1) I assumed the "-" strand of the reference is concatenated to the "+" so that the final length/index is simply doubled;
2) Or, it is needed to reverse complemented each read at mapping step so that mapping was done twice;
Mapper STAR uses the first approach as the author told me, but I could not figure this out from the source codes of both bwa or bowtie2. Can somebody confirm this for me? Thanks.
I think bwa and bowtie index both the forward and reverse reference, and map once.
BBMap reverse-complements the read and does mapping twice.
Thanks Brian!
Is it possible for you to elaborate the indexing procedure for both the forward and reverse strand, technically? What I can guess is the "-" strand is concatenated to the "+" strand to have a single string. Then, how the offsets for each chromosome are distinguished from each other (2 strands and multiple chromosomes)? I saw the outputs of bwa index step for mouse genome, there are
Are those files with "r" (*.rbwt, *rpac, *.rsa) for the reverse strand? However, if I index the small genome as lambda_virus, I did not see the pattern.

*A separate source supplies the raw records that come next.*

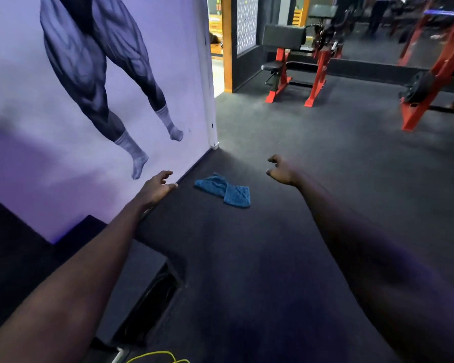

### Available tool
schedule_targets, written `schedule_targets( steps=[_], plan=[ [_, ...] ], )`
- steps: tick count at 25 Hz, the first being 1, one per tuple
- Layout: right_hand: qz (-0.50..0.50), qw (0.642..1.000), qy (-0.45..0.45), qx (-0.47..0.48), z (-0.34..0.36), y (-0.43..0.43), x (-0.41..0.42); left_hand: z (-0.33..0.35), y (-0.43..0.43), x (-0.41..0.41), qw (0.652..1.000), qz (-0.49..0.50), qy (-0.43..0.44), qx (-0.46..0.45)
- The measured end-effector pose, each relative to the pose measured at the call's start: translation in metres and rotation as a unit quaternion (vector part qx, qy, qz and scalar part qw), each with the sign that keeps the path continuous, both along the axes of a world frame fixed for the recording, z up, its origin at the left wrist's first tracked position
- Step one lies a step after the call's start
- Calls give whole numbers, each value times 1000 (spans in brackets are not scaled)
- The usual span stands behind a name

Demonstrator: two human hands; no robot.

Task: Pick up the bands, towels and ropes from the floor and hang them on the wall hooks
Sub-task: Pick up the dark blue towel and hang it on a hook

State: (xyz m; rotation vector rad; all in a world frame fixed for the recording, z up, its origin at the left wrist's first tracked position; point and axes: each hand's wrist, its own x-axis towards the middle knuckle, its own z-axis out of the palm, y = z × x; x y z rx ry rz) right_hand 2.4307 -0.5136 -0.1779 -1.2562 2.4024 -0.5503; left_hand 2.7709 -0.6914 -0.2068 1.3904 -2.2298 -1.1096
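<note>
A blue towel (223, 190) lies crumpled on the dark rubber floor (286, 231), close to the foot of the wall. My left hand (156, 186) reaches out to the left of the towel, fingers apart, holding nothing. On the towel's right, my right hand (281, 171) is stretched forward with its fingers loosely curled and empty. Neither hand touches the towel. A thin yellow rope (160, 357) shows at the bottom edge of the view. No wall hooks are visible.
A purple wall (37, 142) with a mural of muscular legs runs along the left. A black box (142, 284) stands by it near me. Red and black gym machines (296, 61) and a weight rack (425, 90) stand farther back. A doorway (216, 48) opens beyond the wall.
</note>
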Motion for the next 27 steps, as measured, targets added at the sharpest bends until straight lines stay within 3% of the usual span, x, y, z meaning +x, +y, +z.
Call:
schedule_targets(
  steps=[13, 22, 27],
  plan=[
    [97, 992, 7, 82, -67, -321, -209, -73, -283, -179, 994, 92, -4, 64],
    [202, 969, 16, 140, -132, -534, -340, -139, -417, -300, 981, 152, -47, 111],
    [241, 948, -9, 208, -180, -639, -369, -204, -478, -348, 963, 196, -52, 180]
  ],
)
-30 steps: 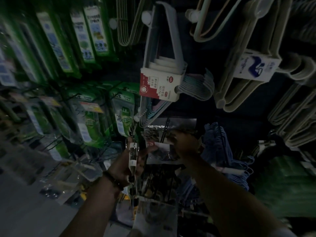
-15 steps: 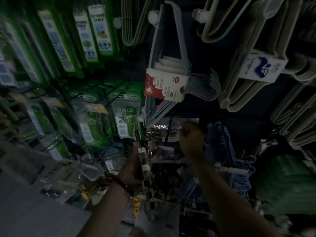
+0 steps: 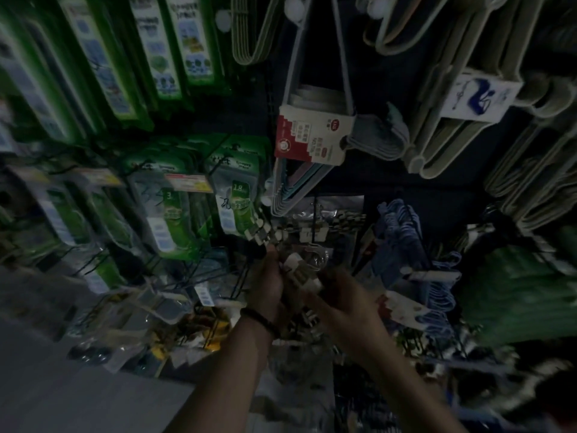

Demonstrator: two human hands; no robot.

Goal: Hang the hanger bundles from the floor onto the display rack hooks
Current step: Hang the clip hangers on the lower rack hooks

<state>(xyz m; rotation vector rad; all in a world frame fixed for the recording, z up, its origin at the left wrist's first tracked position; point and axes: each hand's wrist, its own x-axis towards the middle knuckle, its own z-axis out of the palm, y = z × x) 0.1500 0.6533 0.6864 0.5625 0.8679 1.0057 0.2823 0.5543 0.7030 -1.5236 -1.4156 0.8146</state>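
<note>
Now the right hand [image 3: 340, 295] has dropped from the rack, where half a second ago it was reaching among the clear packets [image 3: 331, 214] directly under the red-and-white label card [image 3: 312, 132]. It has joined the left hand [image 3: 268, 285] on the hanger bundle [image 3: 299, 270]. The bundle was upright a moment ago. It now leans, its top end with the pale clips pointing towards the green packs [image 3: 240, 198] that hang below and left of the card. It is held in the air well below the card and is on no hook yet.

I judge that the right hand has finished making room, and that both hands are turning the bundle so it can be slid on. The hook itself is lost in the dark.

Both forearms rise from the bottom edge and meet below the card. The left hand, a dark band [image 3: 260, 320] at its wrist, has its fingers wrapped round the bundle's middle. The right hand closes on the lower end from the side of the blue hangers [image 3: 402, 232], which hang below and right of the card. Blur hides its fingertips, but it seems to be gripping.
</note>
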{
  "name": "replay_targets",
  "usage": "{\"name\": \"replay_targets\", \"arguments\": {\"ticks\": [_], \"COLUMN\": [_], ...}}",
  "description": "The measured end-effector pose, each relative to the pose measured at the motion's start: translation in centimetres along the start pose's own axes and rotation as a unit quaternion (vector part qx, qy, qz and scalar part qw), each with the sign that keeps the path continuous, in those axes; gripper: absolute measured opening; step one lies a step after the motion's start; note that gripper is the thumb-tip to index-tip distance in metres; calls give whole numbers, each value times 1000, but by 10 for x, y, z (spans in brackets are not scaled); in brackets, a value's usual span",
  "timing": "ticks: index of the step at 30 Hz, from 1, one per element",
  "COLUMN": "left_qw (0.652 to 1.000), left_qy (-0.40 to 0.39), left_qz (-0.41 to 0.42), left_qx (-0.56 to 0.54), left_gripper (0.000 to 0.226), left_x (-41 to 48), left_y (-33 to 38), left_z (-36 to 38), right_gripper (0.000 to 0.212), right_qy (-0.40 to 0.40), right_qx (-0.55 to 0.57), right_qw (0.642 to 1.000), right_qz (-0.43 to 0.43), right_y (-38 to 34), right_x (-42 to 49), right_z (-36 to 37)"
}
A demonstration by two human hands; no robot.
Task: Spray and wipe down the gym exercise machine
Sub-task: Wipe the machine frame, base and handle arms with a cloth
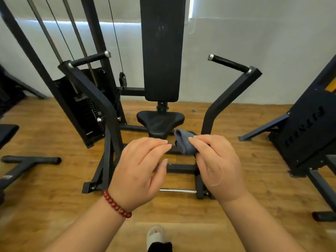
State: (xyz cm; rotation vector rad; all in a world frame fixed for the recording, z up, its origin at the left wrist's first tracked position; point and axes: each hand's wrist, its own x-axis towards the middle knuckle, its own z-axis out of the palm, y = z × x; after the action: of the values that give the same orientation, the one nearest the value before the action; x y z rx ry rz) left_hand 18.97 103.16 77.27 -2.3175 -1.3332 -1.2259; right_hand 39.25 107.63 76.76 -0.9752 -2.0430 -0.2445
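Low centre, the right hand [218, 166] merely pinches the bunched cloth [183, 143], the left hand [143, 171] loose-fingered and empty, so it could slip floorward.

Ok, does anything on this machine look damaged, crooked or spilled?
Nothing broken or spilled. Only faint pale smudges high on the backrest pad stand out against the black. The right hand holds the grey cloth.

I have a single view, worn on the head. It looks forward and down, close over the left hand [140, 168] and right hand [216, 166], facing the seat [160, 122] and back pad [162, 51] head-on, with the wall [254, 51] behind.
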Motion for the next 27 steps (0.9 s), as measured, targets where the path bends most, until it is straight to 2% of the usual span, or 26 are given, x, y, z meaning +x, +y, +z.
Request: {"name": "replay_targets", "arguments": {"ticks": [6, 14, 21, 27], "left_qw": [997, 993, 997, 999], "left_qy": [-8, -28, -16, -4], "left_qz": [52, 63, 37, -20], "left_qx": [-50, -100, -68, -29], "left_gripper": [27, 29, 30, 31], "left_x": [79, 143, 205, 256], "left_y": [-68, -101, -105, -88], "left_z": [49, 117, 180, 242], "right_gripper": [31, 34, 29, 30], "right_qy": [0, 34, 34, 14], "right_qx": [-45, -57, -43, 1], "right_qw": [999, 996, 997, 999], "right_qz": [28, 57, 56, 30], "right_y": [53, 127, 227, 326], "right_x": [56, 85, 112, 149], "right_z": [41, 71, 79, 76]}}
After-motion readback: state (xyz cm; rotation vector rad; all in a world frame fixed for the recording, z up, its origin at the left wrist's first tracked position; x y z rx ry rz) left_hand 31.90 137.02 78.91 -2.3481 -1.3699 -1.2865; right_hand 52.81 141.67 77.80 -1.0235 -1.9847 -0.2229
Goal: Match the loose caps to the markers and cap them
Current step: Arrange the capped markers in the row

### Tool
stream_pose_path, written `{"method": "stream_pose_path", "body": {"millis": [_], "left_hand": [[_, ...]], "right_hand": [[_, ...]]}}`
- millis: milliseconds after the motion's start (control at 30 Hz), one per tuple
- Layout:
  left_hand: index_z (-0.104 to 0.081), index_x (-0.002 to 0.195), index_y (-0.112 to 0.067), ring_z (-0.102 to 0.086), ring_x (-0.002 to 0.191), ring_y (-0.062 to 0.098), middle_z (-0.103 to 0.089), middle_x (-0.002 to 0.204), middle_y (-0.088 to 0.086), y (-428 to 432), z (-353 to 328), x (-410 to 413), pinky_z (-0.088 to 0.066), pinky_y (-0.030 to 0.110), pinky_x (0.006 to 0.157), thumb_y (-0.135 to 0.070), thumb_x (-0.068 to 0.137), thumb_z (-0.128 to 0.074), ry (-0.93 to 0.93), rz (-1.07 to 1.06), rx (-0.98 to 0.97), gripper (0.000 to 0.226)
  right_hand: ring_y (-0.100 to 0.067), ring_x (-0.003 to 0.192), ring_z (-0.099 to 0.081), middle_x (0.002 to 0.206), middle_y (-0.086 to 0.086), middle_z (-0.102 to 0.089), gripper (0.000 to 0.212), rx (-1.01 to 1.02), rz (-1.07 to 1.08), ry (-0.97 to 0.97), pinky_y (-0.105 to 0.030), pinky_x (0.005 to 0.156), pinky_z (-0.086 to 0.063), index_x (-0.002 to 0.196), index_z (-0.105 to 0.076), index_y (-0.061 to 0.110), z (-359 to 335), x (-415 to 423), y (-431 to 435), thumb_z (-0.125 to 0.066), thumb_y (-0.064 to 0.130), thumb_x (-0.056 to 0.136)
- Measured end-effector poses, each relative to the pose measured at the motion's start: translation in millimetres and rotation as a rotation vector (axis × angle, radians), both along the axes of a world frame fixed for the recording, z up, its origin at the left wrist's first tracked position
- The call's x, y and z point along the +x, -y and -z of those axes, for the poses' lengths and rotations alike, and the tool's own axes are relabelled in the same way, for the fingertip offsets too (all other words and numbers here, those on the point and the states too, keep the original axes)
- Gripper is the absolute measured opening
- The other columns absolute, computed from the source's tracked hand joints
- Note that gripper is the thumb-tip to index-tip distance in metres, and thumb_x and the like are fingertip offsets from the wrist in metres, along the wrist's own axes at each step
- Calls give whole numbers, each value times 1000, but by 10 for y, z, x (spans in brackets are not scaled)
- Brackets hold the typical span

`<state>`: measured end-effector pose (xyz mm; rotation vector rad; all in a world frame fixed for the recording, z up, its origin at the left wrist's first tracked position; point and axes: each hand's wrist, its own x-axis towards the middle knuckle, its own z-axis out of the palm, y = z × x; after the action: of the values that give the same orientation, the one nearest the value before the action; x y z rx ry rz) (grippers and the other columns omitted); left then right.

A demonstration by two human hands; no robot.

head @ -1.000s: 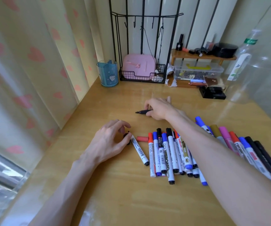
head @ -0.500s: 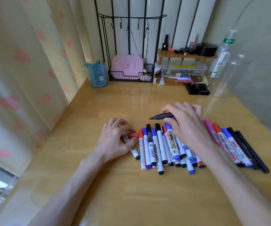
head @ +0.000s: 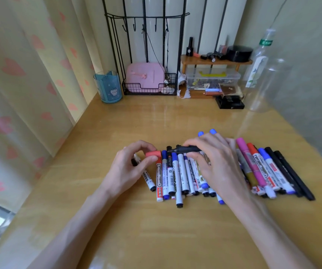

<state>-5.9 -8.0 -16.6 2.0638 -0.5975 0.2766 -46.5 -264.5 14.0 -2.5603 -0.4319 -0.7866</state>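
Red plastic loose cap [head: 153, 153], free a second ago, is now pinched by fingertips of the left hand [head: 127, 168]; the right hand [head: 216, 164], clamped on a slim black uncapped marker [head: 187, 149], has brought it alongside; colours differ, so no match yet.

Left hand [head: 129, 167] pinches red cap [head: 153, 153]; right hand [head: 214, 162] holds black marker [head: 185, 149].

red cap [head: 153, 153], black marker [head: 185, 149], pink marker [head: 250, 162], blue cup [head: 108, 86], pink box [head: 145, 77], heart-print curtain [head: 20, 74], yellow-brown table [head: 156, 230]
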Motion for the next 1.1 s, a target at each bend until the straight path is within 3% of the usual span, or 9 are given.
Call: {"method": "stream_pose_path", "body": {"millis": [133, 333, 467, 567, 667, 833, 967, 1100], "left_hand": [[-72, 106, -20, -64, 78, 2, -74, 98, -14, 44, -34, -38, -43, 14, 67, -32, 93, -74, -5, 16, -43, 18], [-78, 111, -10, -56, 69, -18, -76, 99, -12, 121, -37, -108, -37, 1, 65, -19, 92, -77, 2, 30, -31, 21], [-78, 111, -16, -63, 77, -11, -75, 99, -20, 114, -42, -125, -42, 6, 67, -25, 92, -76, -36, 9, -27, 20], [-77, 112, -26, -71, 94, 7, -76, 103, -22, 91, -54, -116, -53, 24, 74, -36, 93, -72, -45, 18, -17, 23], [-77, 114, -27, -71, 94, 13, -75, 106, -22, 97, -45, -123, -55, 34, 76, -42, 92, -71, -39, 22, -3, 28], [-76, 114, -23, -71, 98, 8, -76, 105, -21, 106, -48, -115, -53, 21, 76, -42, 92, -70, -19, 25, -9, 30], [-76, 114, -22, -69, 91, 1, -75, 103, -22, 126, -82, -146, -45, 10, 72, -38, 92, -71, 20, 19, -1, 27], [-77, 115, -20, -66, 88, -3, -74, 104, -20, 148, -81, -163, -42, 7, 72, -40, 93, -69, 48, 23, 32, 30]], "right_hand": [[-15, 96, -56, 99, 14, -64, 17, -10, -30, 17, -43, 87, -37, 106, -69, 32, 20, -11, -46, -74, 21, 94], [-17, 94, -58, 99, 13, -64, 19, -21, -63, 14, -42, 86, -42, 113, -73, 30, 56, -18, -98, -72, 29, 95], [-18, 89, -59, 94, 9, -65, 27, 7, -92, 1, -40, 81, -50, 120, -75, 25, 99, -5, -72, -72, 34, 95], [-19, 84, -59, 90, 7, -65, 33, -13, -110, -9, -42, 76, -52, 123, -75, 23, 103, 9, -31, -65, 39, 96], [-20, 83, -59, 89, 6, -65, 32, -43, -107, -3, -40, 75, -51, 123, -75, 23, 81, 16, -7, -65, 37, 96], [-19, 83, -57, 90, 6, -65, 31, -70, -91, 22, -40, 75, -51, 121, -76, 23, 79, -2, 2, -76, 28, 91], [-20, 89, -59, 97, 5, -65, 31, -51, -119, 10, -40, 80, -51, 125, -74, 21, 78, -7, 2, -74, 25, 94], [-16, 97, -59, 106, 5, -65, 34, -47, -157, -4, -33, 88, -50, 127, -73, 17, 75, -36, -30, -75, 17, 93]]}}
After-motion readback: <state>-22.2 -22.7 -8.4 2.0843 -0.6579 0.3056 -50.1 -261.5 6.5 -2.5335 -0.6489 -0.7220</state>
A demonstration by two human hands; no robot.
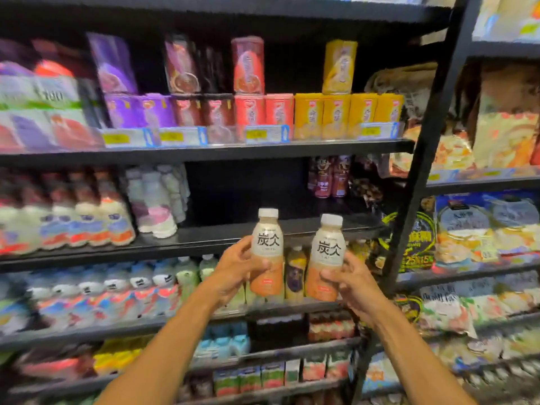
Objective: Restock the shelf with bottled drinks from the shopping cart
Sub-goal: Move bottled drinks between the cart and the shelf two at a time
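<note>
Holding two bottles at once here, one per hand, both raised in front of the middle shelf. Left hand is wrapped around the left bottle at about label height, thumb across the front, fingers curled behind. Right hand has the right bottle the same way, thumb low on the orange part. Both bottles are upright with white caps on, near each other but not touching, and they sit just below the shelf's front edge in the view, lined up with the empty dark gap between the pale bottles on the left and the cans toward the right end. That gap looks like the obvious landing spot, so I'd guess the lift is done and the placing isn't. What could go sideways: the shelf above hangs fairly low over that gap, so coming in too high could knock a cap on its edge. Going in with both hands together, the bottles could clack into each other, or the left one could bump the pale bottles and tip the row. The grips are also one-handed around smooth plastic, so a slip near the front edge means a bottle dropping onto the rows below. Cart isn't in view.
</note>
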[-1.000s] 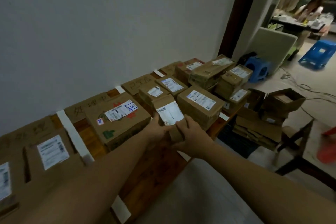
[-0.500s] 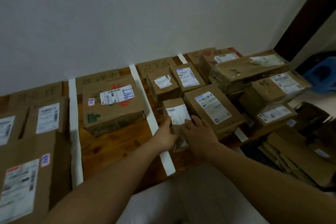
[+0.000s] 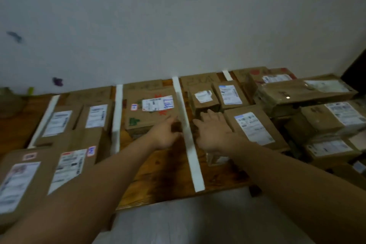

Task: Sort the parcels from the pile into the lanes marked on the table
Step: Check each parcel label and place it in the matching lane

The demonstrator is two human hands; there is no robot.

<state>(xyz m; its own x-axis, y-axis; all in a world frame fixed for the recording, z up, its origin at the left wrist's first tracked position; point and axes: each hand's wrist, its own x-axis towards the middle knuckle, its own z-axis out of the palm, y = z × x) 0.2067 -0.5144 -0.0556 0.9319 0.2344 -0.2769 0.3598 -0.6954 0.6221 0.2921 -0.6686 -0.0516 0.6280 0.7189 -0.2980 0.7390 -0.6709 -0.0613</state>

Does this mean if the genome is big (Mouse) then there will be separate index for the "-" strand of the genome?
From bowtie2-build, I have:
Are the .rev.1.bt2, *.rev.2.bt2 for the reverse strand? But, how came there is no .rev.3.bt2 or *.rev.4.bt2?
Thanks a lot!
I have not looked at the code, so my assumption of how they operate was indeed based on the file extension generated when indexing :) I'm not sure why sometimes the "reverse" ones are not present.